The difficulty of attempting to negotiate on equal footing with the man whose name appears on the back of your chair has not been lost on Brian James, oboist and member of the negotiating team.
“The language we're getting from the other end of the table is 'We consider this a part-time job and you should be able to find other work to supplement the income,' and 'If you don't like it here, you should go and find employment somewhere else,'" says James. "And that's really hard to hear for people that have been here for 30 years and have a few kids and have ... devoted their lives to this ... art form. A lot of us started playing when we were 10 years old. We went to university or conservatories and got Bachelor's degrees and Master's degrees.”
“We put in about a 40-hour work week [for] 33 weeks,” adds Langille. “We rehearse, we perform concerts, we get one day off a week – Monday – and our schedule changes from week to week, which makes our lifestyle quite challenging. We can be called in for work morning, afternoon or evening. We have a lot of evening concerts, and we work a lot on the weekends. It's quite a challenging lifestyle for a single person, and even more challenging for those who have a family with one, two or three children. And we have musicians who have families in the orchestra.”
As for the quality of the product on offer, there is no question; Symphony Nova Scotia was the Canadian Broadcasting Corporation's most recorded orchestra in 2011/2012, garnering rave reviews across the province and beyond. Revenue from ticket sales, according to Langille, has also increased since 2008. Coming off a four-year contract that began in 2008, she can't see why that hasn't translated into a base salary increase.
"More and more people are coming to concerts," says Langille. "We feel that we're doing our job. Our job is to sit on stage and perform symphonic music to the best of our ability. And we are doing that. We have excellent reviews. More people are coming. So the big question is: Why in 2012, after we have done such a great job, are we being offered a contract which is less than what we were offered four years ago?”
For Langille, the permanent solution to the current financial model, in which some of Halifax's most wealthy determine how to allocate funds and which does little to remedy the inequality inherent in the master/performer relationship, is to allow the general public more say in where their donations to SNS go.

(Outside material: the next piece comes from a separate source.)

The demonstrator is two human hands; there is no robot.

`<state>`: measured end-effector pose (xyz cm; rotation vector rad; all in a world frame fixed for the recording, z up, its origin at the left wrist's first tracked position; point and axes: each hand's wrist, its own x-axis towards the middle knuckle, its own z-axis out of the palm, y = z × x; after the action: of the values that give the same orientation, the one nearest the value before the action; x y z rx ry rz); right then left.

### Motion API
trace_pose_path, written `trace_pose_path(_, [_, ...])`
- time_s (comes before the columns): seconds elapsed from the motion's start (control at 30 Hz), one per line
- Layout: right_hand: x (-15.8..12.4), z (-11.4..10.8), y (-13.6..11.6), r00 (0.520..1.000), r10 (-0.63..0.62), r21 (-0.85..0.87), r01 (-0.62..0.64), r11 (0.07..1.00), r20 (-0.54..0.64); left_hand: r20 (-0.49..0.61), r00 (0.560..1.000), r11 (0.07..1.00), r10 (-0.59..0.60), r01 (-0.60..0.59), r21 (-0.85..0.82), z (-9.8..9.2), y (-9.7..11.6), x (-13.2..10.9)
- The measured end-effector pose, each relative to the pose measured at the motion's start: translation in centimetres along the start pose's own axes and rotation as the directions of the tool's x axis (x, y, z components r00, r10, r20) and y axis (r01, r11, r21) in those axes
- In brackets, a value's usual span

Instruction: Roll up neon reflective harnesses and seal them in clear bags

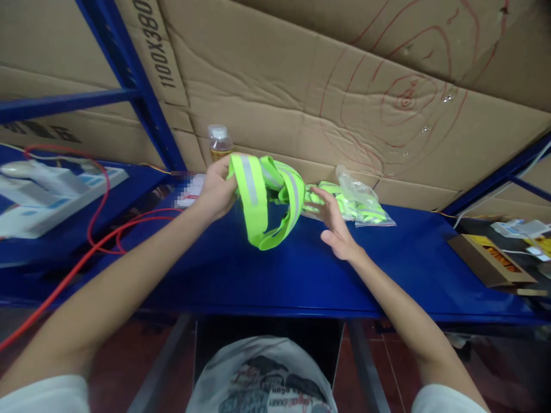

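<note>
My left hand (218, 190) grips a neon-yellow reflective strap (253, 201) with silver stripes, which hangs in loops above the blue table (275, 281). Just right of the loops is my right hand (333, 221), its fingers spread and apart, holding nothing that I can see. Behind the right hand lies a clear plastic bag (361, 198) with more neon-yellow strap material in and around it. Part of that pile is hidden by the fingers.
A capped bottle (220, 142) stands behind my left hand, against the cardboard wall (267, 86). Red cables (103, 246) cross the left side near a white power strip (55, 198). An open cardboard box (491, 261) sits at the right. Blue frame posts (138, 97) rise at the left.
</note>
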<state>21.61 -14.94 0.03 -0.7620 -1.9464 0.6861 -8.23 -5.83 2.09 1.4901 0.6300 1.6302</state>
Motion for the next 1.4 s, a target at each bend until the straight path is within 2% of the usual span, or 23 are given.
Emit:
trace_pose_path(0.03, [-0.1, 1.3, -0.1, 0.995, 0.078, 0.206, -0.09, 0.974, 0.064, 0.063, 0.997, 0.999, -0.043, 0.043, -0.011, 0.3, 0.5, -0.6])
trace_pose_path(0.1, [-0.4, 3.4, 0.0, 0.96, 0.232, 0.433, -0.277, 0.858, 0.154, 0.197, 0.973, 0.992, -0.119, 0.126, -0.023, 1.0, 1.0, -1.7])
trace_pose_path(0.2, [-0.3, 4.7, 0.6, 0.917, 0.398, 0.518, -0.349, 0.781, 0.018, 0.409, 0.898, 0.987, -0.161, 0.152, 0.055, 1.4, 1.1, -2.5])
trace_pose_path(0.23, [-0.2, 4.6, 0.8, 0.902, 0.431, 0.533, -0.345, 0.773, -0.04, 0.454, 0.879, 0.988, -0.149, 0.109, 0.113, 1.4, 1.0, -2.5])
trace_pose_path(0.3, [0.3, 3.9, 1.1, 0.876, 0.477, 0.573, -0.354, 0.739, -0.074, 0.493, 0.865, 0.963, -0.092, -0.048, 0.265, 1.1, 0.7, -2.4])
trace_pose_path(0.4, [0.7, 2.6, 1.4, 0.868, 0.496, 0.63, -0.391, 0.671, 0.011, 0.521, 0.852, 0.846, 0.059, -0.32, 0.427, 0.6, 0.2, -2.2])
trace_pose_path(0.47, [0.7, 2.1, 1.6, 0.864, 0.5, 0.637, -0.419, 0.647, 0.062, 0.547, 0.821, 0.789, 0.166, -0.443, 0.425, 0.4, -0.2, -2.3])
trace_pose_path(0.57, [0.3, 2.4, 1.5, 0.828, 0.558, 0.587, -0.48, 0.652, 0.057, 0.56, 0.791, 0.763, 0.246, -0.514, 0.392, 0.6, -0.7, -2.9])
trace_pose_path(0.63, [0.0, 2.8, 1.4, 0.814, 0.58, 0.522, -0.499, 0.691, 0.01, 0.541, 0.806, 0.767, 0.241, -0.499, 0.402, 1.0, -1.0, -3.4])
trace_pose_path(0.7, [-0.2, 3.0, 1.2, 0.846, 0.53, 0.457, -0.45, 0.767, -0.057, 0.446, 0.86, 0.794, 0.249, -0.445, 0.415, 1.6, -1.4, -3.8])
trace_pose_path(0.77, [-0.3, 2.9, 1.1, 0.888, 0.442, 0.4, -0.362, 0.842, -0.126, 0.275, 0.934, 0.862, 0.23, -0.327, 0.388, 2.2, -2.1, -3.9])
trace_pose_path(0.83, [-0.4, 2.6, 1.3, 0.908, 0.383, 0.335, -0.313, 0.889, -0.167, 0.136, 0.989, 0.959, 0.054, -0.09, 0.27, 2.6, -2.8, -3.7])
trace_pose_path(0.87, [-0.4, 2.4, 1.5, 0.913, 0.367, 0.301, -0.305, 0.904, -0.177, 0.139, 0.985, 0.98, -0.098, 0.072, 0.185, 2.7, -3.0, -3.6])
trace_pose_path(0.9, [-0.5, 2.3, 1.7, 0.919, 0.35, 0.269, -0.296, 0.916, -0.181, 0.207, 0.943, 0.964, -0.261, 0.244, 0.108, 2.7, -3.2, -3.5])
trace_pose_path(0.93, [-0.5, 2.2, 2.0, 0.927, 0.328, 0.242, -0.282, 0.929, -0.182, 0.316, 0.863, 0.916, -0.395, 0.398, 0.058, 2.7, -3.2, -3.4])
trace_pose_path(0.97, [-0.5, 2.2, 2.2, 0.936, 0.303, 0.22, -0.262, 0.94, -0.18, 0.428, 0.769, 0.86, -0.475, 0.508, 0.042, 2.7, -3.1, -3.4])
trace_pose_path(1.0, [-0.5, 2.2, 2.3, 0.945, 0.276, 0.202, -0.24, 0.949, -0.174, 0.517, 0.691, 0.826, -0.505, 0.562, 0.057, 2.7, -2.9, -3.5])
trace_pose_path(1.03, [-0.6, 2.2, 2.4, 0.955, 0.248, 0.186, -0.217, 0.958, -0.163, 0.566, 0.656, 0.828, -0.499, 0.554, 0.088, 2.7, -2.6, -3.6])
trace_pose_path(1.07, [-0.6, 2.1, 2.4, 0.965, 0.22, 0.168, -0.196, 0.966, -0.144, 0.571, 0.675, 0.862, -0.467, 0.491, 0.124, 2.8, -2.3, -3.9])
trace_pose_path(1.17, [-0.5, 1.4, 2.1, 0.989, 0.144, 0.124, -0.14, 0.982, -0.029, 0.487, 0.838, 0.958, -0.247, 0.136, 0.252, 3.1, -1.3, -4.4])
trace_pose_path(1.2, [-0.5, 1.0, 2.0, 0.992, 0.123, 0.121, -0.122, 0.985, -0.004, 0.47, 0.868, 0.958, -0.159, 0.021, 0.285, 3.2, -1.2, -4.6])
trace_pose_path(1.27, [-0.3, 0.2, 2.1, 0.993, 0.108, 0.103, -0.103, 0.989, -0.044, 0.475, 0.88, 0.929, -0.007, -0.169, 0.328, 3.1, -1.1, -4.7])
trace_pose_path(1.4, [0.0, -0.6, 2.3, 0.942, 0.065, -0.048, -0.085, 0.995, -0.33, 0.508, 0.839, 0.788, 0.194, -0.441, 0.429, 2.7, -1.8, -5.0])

“In the entire 30 years of this organization, a mechanism has never been put in place for people to be able to make donations to the symphony to be earmarked for musicians' salaries,” says Langille. “Also there has never been a mechanism put in place by which the board consistently contributes money to be used for upcoming negotiations. So every time we enter negotiations it's like re-inventing the wheel. It's like starting all over again, hearing the same story, 'There is no money.' And the fact is, there is money. The board is just choosing to spend it elsewhere.”